During the 1960s, the women's liberation movement had increased awareness that university education often lacked a woman's perspective. The first Women's Studies programs were created as scholars attempted to re-examine history, literature, anthropology, psychology, and other subjects, and to explore the missing perspective.

Formation of the Department

At San Diego State, the on-campus Women's Liberation group formed a committee with faculty and community members called the Ad Hoc Committee for Women's Studies. The group collected hundreds of petition signatures in support of a Women's Studies program. In 1970, five San Diego State faculty members from existing departments taught classes related to women's studies. In the fall of 1970, the first Women's Studies Department was officially approved.

San Diego State was also one of the first universities to begin a Chicano/a Studies department, examining Mexican-American culture. That program began in 1970 as well.

Lois Kessler was an important contributor to the founding of the first Women's Studies Department. A nurse and San Diego State professor, Kessler had degrees in nursing and education. She had served as a nurse in the Navy, but was honorably discharged when she began a family. After that career was cut short, she received her master's in health education from San Diego State and began teaching there. She was also active with San Diego's Planned Parenthood and taught one of the earliest human sexuality classes. Her career at San Diego State lasted more than 25 years.

There were some who opposed the creation of separate departments for Women's Studies. They felt it was more important to challenge the lack of women's perspective throughout the university curriculum. They worried that relegating Women's Studies to a separate department would not change any of the existing institutional flaws.

Expansion of Women's Studies

In 1974, San Diego State began a nationwide faculty recruitment to strengthen the Women's Studies Department. By the 1974-1975 school year, the once fledgling department had two full-time and four part-time faculty and an enrollment of nearly 400 students. The department has continued to grow, and in 1995 began offering a master's degree in addition to the bachelor's degree. The program also hosts a Women's Resource Center on campus.

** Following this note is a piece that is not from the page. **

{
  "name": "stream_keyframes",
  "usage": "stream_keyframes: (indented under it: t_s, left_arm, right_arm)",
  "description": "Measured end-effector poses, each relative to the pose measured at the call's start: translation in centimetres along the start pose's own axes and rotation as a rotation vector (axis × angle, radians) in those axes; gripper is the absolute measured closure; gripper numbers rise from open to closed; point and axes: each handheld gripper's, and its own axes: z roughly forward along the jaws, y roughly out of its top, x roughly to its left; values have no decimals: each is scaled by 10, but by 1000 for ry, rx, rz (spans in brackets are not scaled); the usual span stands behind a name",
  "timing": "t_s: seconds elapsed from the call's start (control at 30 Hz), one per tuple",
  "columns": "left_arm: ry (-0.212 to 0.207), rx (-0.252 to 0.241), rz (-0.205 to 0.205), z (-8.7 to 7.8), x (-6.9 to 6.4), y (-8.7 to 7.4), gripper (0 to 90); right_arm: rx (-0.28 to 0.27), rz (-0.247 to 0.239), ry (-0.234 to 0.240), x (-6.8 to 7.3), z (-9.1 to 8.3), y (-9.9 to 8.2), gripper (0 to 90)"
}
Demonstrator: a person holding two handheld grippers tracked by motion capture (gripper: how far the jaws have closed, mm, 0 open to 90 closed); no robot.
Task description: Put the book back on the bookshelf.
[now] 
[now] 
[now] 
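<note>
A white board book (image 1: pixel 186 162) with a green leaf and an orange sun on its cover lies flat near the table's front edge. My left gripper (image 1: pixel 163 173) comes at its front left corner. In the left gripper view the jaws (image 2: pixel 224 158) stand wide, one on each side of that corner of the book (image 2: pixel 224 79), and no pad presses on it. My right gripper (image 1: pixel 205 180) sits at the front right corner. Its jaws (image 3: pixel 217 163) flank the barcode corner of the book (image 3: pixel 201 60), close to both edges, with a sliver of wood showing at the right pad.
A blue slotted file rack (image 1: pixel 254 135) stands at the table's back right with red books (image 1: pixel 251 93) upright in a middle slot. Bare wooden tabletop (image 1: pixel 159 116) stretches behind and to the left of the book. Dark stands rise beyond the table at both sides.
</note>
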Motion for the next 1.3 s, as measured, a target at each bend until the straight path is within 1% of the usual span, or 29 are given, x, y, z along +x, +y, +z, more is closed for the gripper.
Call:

Shortly after San Diego State began the first Women's Studies Department in 1970, Cornell University established its Women's Studies Department the same year. Cornell's program was renamed Feminist, Gender, and Sexuality Studies in 2002.

When San Diego State established the first Women's Studies Department, many other universities were offering some classes in women's studies. By the mid-1970s, there were at least eighty Women's Studies programs across the United States. The National Women's Studies Association was established in 1977 as a professional organization to support scholarship, professional development, networking, and publications of Women's Studies professionals.

Women's Studies Scholarship

Ann Calderwood began publishing the journal Feminist Studies in 1972. She had been working with students and feminist activists in New York for several years to bring together a network of feminists to start the scholarly journal.

There are now multiple scholarly publications that explore Women's Studies and more than 500 Women's Studies Departments around the world. Women's Studies programs continue to explore feminist theory, identity, history, cultural institutions, and the intersection of self and society. They also continue to be a hub for interdisciplinary studies.